Re: [CALL FOR TEST DATA] Request help identifying public domain or opensource test data sets for Metron testing

Matt Foley Thu, 04 May 2017 15:28:33 -0700

Hi Dima,
In terms of process, I’m not aware of any changes to the below.  In response to 
your specific questions:


1 and 2. The individual CLA is always required, as it establishes your 
authority to contribute your contributions.  It is up to you to determine 
whether the corporate CLA is needed, but if your employer has ownership of the 
code you write, then you’ll want to get the CCLA signed for your own protection 
as well as Apache’s.  The following Apache document section says everything 
better than I could:
https://www.apache.org/dev/new-committers-guide.html#cla

BTW, this is in the context of a new committer signing the ICLA, but a 
non-committer contributor contemplating a significant submission can and should 
also sign the ICLA.  You just won’t get an apache email id yet :-)

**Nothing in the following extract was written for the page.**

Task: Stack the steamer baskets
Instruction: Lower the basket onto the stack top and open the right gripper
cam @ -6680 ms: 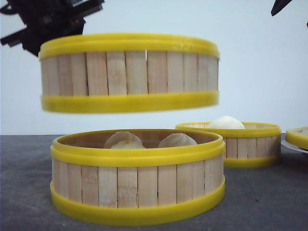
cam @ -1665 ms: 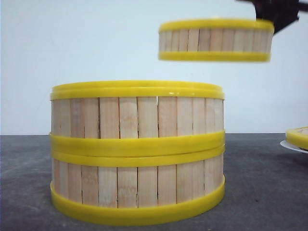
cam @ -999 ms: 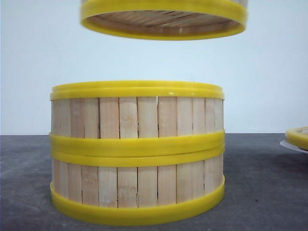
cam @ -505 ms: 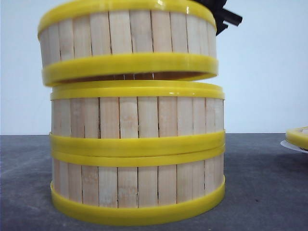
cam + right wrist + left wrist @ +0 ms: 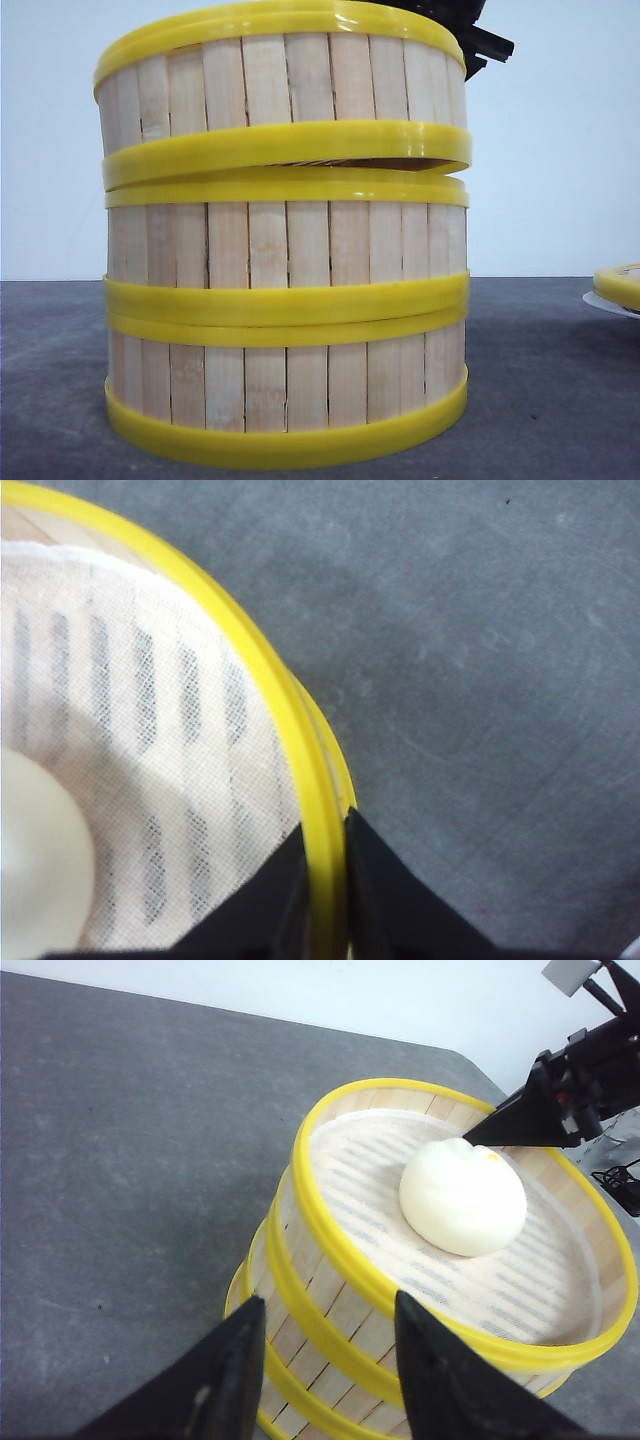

3. After you sign up on Github and Apache Jira, drop an email to Casey asking 
him to give you karma on Jira so you can self-assign tickets and change their 
status.

5. Within reason.  You don’t need separate jiras for the little pieces.  But 
probably two per sensor (for parser and test code generator) would make sense.  
Basically you should try to split the work into independent reviewable chunks, 
and have a jira for each chunk.  Several small PR’s are a lot easier to review 
and test than one huge one.

6. The email isn’t really a requirement, it’s more to smooth the way.  Think of 
it as an opportunity to send a cover letter to precede your PR.  

Expectations?  The most common response is encouragement.  Which is good, 
because you’re trying to recruit interest.  You’ll need people to put in 
significant time to review your contributions when you make the PR.  If you ask 
questions, advice and suggestions are usually readily offered.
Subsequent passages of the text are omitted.